When I was in Afghanistan people would come to me to report war crimes that had been committed in their village many decades previously. They still carried the full weight of those crimes with them because they had never had any kind of justice, no apology, no acknowledgement of the terrible wrongs that had been done to them, no reparation, no closure.

Today we have the chance to do our bit to ensure that anyone whose life was irrevocably harmed by our soldiers can get that kind of closure, and some form of justice.

I’ve been in villages like Khak Khuday Dad, the small Afghan village where New Zealand soldiers lead the operation that lead to the death of Fatima and five others. I’ve interviewed mothers about their desperate efforts to protect their children from cannon shells and sniper fire.

I’ve also sat in on security briefings with commanders of ISAF (International Security Assistance Forces) bases in Afghanistan in which their intelligence officers confidently delivered reports which I knew to be wrong. Dubious intelligence abounds in war, particularly in the kind of war that was being waged in Afghanistan in 2010, and it can lead to the kind of terrible errors that are described in Hit & Run.

Because of where I was based, in Western Afghanistan, I was never required to investigate an operation by the NZ SAS. But I saw enough of this extremely dubious ‘intelligence’, botched raids, lies and cover ups by other forces to be very wary of the story being told back in New Zealand about exactly what our troops were doing in our name in Afghanistan.

War is ugly, but not without it’s own rules.
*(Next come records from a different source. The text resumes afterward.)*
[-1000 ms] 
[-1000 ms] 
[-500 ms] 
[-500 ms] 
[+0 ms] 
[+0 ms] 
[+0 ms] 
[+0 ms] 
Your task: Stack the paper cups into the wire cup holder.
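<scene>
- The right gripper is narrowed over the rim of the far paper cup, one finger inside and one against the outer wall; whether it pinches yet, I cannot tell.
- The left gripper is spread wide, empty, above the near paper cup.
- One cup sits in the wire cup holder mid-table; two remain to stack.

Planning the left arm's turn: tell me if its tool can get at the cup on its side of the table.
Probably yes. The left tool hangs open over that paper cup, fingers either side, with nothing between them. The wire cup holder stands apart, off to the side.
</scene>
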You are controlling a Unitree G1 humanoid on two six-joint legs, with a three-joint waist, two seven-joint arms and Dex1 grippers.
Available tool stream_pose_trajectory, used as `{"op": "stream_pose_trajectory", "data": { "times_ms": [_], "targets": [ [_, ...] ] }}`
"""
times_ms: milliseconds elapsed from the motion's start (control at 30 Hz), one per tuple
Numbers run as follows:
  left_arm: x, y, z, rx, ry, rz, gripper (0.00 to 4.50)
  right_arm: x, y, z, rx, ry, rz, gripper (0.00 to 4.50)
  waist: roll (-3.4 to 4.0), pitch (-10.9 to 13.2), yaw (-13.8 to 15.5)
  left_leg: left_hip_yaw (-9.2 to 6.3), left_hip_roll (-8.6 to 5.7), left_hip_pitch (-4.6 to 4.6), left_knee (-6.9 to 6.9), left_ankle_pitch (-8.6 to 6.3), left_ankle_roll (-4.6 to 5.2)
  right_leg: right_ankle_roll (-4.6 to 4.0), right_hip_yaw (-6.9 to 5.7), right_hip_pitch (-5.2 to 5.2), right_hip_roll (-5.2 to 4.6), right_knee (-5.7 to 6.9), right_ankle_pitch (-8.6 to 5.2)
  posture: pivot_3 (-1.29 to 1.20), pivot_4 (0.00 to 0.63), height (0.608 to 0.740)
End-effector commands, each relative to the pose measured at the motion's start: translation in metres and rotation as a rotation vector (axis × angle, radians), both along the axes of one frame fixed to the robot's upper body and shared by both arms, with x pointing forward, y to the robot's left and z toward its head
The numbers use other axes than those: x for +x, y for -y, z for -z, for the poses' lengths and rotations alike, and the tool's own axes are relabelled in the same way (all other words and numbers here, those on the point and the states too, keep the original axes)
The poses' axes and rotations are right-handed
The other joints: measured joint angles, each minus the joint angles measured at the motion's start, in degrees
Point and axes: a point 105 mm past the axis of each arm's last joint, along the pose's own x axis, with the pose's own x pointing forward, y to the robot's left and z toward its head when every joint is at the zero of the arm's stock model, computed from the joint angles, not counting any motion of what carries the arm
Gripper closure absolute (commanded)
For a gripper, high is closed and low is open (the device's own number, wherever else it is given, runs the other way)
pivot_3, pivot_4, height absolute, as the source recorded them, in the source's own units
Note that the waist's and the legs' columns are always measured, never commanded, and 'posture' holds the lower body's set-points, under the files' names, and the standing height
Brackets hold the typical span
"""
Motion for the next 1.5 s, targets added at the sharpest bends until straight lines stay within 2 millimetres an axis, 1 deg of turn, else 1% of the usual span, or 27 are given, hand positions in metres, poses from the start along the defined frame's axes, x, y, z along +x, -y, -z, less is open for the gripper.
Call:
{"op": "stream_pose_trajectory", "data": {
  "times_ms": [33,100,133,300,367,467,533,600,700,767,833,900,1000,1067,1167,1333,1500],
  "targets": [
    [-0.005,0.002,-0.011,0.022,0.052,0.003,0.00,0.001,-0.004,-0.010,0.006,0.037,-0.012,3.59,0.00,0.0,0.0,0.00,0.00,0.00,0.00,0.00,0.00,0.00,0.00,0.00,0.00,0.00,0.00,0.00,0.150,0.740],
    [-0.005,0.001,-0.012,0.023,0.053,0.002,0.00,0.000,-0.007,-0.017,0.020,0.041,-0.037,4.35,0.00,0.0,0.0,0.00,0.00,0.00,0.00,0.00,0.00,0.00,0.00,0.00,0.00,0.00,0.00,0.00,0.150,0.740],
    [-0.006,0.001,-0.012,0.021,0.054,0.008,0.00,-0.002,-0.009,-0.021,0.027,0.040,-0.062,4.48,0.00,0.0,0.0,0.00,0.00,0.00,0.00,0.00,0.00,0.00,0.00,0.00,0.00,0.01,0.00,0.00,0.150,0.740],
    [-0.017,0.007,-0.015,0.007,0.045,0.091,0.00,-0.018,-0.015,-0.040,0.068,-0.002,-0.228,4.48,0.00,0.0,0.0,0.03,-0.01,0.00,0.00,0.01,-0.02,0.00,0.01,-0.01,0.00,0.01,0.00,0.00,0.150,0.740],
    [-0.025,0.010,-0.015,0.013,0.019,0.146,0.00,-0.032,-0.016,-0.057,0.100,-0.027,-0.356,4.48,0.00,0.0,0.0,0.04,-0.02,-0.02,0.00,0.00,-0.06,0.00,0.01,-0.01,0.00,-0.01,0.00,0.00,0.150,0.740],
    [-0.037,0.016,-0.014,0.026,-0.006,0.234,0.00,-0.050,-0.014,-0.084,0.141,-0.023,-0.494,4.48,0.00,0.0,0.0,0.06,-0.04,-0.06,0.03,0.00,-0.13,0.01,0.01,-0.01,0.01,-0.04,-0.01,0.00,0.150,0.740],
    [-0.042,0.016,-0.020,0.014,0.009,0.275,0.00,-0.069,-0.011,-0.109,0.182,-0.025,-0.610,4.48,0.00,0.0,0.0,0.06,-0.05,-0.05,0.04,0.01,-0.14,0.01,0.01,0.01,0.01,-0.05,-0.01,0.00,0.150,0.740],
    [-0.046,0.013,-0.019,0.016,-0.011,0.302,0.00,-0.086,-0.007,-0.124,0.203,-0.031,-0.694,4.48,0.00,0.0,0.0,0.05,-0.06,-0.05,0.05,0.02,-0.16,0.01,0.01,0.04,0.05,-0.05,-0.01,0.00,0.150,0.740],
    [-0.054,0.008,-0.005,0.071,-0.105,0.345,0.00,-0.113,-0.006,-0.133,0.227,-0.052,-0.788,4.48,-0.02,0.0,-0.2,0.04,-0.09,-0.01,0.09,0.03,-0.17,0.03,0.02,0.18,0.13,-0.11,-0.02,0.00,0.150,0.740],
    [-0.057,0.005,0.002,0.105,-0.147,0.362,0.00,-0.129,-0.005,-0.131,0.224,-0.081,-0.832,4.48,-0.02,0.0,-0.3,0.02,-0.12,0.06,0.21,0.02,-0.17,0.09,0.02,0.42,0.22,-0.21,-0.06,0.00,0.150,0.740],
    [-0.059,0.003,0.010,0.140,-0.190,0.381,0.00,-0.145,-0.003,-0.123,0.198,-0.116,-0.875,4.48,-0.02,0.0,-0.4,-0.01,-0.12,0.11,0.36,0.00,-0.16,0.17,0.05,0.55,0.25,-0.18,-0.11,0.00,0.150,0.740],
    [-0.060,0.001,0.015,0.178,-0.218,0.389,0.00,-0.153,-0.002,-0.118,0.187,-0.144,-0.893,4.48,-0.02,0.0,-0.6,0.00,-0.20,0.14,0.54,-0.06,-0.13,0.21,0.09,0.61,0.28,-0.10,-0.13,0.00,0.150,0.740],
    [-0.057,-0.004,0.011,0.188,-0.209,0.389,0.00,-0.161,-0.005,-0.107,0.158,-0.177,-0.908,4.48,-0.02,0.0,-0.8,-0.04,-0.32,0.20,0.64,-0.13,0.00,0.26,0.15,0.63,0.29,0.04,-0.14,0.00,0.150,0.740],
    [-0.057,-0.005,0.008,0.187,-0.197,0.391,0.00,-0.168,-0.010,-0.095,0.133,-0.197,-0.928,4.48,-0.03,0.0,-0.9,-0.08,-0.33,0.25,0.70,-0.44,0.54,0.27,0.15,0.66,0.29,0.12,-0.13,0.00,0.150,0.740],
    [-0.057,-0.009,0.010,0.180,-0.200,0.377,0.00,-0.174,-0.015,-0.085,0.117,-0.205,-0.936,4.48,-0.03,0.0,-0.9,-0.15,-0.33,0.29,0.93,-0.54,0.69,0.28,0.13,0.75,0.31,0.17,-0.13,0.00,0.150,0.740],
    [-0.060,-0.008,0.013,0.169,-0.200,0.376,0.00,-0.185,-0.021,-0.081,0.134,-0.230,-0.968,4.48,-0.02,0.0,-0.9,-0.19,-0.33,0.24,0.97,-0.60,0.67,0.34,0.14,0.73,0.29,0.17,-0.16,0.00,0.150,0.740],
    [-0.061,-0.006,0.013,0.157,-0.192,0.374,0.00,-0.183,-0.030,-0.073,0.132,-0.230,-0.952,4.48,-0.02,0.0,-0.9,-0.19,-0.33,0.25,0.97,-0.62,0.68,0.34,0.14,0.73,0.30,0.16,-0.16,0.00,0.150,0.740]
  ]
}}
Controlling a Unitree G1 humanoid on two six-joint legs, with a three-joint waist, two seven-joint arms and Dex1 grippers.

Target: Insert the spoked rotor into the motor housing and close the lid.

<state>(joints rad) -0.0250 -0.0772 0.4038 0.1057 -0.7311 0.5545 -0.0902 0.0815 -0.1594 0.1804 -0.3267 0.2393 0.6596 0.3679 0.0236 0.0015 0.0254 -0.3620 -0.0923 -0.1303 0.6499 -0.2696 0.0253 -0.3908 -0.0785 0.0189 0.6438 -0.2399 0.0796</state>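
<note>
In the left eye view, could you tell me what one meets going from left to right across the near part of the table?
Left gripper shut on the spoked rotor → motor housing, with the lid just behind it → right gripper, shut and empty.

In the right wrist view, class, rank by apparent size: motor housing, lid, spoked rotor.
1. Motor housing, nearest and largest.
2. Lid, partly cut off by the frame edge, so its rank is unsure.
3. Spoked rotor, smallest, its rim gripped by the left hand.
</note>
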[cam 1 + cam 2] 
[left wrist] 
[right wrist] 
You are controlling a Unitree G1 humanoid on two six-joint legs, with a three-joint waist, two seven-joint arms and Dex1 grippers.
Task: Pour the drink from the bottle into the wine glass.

As a signatory to international laws of war, New Zealand has committed to conducting ourselves in accordance with those rules, and with honour, when at war. Part of what that demands of us is that we do all we can to put things right when they go horribly wrong.

The NZ Defence Force says the claims of civilian deaths were investigated by a joint Afghan and ISAF assessment team, who concluded they were unfounded. NZDF themselves have not conducted an investigation. The New Zealand public has now been presented with good reason to suspect that the joint Afghan and ISAF assessment may have got it wrong. A full inquiry would provide the NZDF with a chance to clear their name, and the public with a chance to feel confident in our military and political leaders.

New Zealand prides itself on being a force for good in the world. It won’t be comfortable to admit we’ve also sometimes been a force for great suffering and harm, but avoiding the truth doesn’t make it go away.